The large surge in the Q1 2018 payout from the TV-Film royalties from 2017 may be seen in the quarter-over-quarter results (generally royalties are paid out a couple of quarters after they were earned). I'm not sure about the gap in Q2 2018, but considering the surge in that quarter, royalties that would have been paid out then appear to have arrived in Q3 2018. However, it isn't very relevant to my analysis, so I'll move on.
So, here are my thoughts based on this information.
After removing the enormous TV-Film bump, this royalty appears to pay out rather reliably. The LTM earnings are $938. I'm confident in forecasting a 5% decrease in next year's dividend over the previous 12 months: As a result, I'm going to use $891.
Given the Dollar Age (the length of time the royalty has been paying out), I am certain that the royalty will continue to payout. I'm going to assume a 5% decline from the previous year.
So, based on those factors, I'd be perfectly happy with a $4000 offer. Over 8.5 years, this would yield a 7.1 percent estimated return (after depreciation but before income tax). That's not bad at all. Keep in mind that these returns are NOT GUARANTEEED in any way. However, I feel they provide a good starting point for evaluating the prospective return on this royalty.

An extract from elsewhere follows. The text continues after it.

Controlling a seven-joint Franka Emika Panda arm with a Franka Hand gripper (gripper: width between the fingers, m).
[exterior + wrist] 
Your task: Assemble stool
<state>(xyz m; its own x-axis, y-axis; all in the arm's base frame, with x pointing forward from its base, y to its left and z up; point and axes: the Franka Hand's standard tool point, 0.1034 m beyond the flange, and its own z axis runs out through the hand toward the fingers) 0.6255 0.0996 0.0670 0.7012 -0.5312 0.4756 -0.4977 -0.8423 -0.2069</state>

Will the owner now accept a $4,000 offer? It doesn't appear to be promising, since there have already been two $5,200 offers that have been rejected. Finding the right match is part of the game.
Keep in mind that these aren't ventures in which you can get rich immediately. I simply use them to generate decent returns and diversify my portfolio away from the stock market and real estate (my other primary asset classes).
Let's have a look at another.
Here is the tantric catalog details, the ROCK band, in which the tax rate is adjusted to 35%.
The last 12 months' earnings-source breakdown is provided below.
Recent earnings graph is provided below.
This catalog appeals to me much. Strong income history that has actually increased over time, largely due to online streaming (after looking through the data file). This catalog has also been generating royalties for more than 16 years.
Here's a summary of the offers I put together for this:
Although the 5.75 percent pre-tax rate of return may not appear to be spectacular, keep in mind that this is a Life of Rights royalty. As a result, you'll continue to make money after the ten years depicted in this chart. Keep in mind that this proportion is only used as a starting point for studying the catalogue.
Finally, here are some answers to any questions you might have.
Will you become wealthy by investing in music royalties? Most likely not.
Is there any danger in investing in music royalties? Yes, of course.
Are the figures above fictitious? A hundred percent. However, I believe they aid in making well-informed investing decisions.
Will royalties be increased in the future? Yes, I think so. This asset class has a lot of upside potential in my opinion, but only time will tell. Allow your own due diligence to take effect here.
Should I invest everything I have in music royalties? There's no way! I presently have roughly 5% of my portfolio invested in royalties, and I sleep like a baby.
This is how I analyze a royalty investment. Is it enjoyable to invest in music royalty? It appeals to me greatly. Analyzing and trying to negotiate a bargain are two of my favorite things to do. It's also interesting to receive checks every three months and see how my investments are doing.
Will holding royalties improve my appearance? Unquestionably!